The response from verse 8 of the psalm refers to the sacred communion meal of the Toda/Todah, consumed only by the covenant faithful in the presence of God in the Sanctuary, reestablishing the joy of fellowship with the Lord. Toda in Hebrew means "thanksgiving," and in Greek, the word is "eucharistia." In the Toda ("Thanksgiving") of the Sinai Covenant, the people ate their communion sacrifices with bread and wine (Lev 7::1-5/7:11-25). However, in our New Covenant Toda, we literally "taste and see the goodness of the Lord" in our sacred Eucharistic meal where the bread and wine become the Body and Blood of Christ (Jn 6:53-58).

The psalm begins with David's resolve to give a testimony of praise to God. He also wants to share his thanks and gratitude with others, who are also afflicted and oppressed (verse 2). Next, he invites all the "lowly" who suffer to unite themselves to God with him in joy (verses 3-4). Then, he gives the reasons why he praises God in verse 5:

Reflecting on his own experience in verse 6, he again calls on the poor to share his joy in the Lord God. His invitation is followed by the assurance that when the poor and afflicted cry out to Yahweh that He will hear their petitions and will save them for their distress (verse 7).

2 Corinthians 5:17-21 ~ Our Ministry of Reconciliation
17 Whoever is in Christ is a new creation: the old things have passed away; behold, new things have come. 18 And all this is from God, who has reconciled us to himself through Christ and given us the ministry of reconciliation, 19 namely, God was reconciling the world to himself in Christ, not counting their trespasses against them and entrusting to us the message of reconciliation. 20 So we are ambassadors for Christ, as if God were appealing through us. We implore you on behalf of Christ, be reconciled to God.  21 For our sake he made him to be sin who did not know sin, so that we might become the righteousness of God in him.

St. Paul's message to the Christians at Corinth (and to us) is that God in Christ has reconciled us to Himself. In verse 17, Paul comments on the contrast between the "before and after" in one's life. The life before one's conversion experience and the profound change that takes place in the Sacrament of Baptism when one becomes a "new creation" and a spiritually reborn child in the family of God. Through the grace imparted in the Sacrament of Christian Baptism, a person becomes a member of Christ's Body to live with and in Christ, and with the promise of eternal life for those who remain faithful (Mk 16:16).

The point is that God, who created all things through Christ Jesus (Jn 1:3), has restored his work that was deformed by sin, through re-creating the goodness of His creation in God the Son (Col 1:15-20). The central figure of the "new creation" (Gal 6:15), which extends to the whole universe (Col 1:19; 2 Pt 3:13; Rev 21:1), is the reborn humanity created through Jesus (Eph 2:15) in the Sacrament of Christian Baptism. Those reborn through water and the Holy Spirit become destined to lead a new life. No longer members of the family of Adam, they are destined to lead a sanctified life in the family of God that promises the gift of eternal salvation (Jn 3:3, 5; Mk 16:16).  

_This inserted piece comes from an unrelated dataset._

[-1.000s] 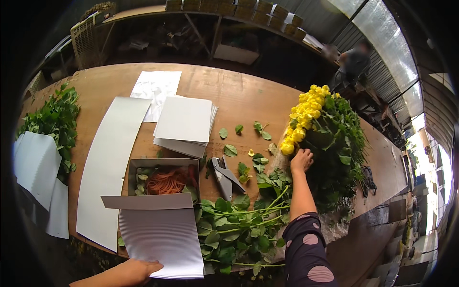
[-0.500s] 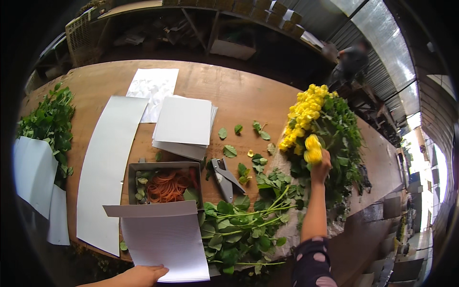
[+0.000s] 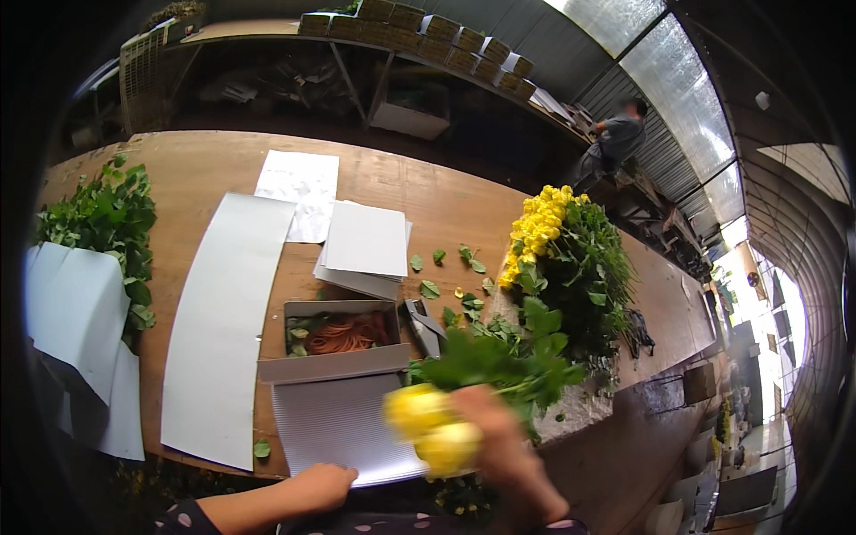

The transforming life experience of Christian Baptism prepares us for becoming Christ's ambassadors to the world in sharing the Gospel of salvation. But to be effective in our ministry of reconciliation, we must be conscious of the need for continual conversion and reconciliation in our lives if we want to be righteous witnesses who are fit to carry forth the Gospel of salvation to others.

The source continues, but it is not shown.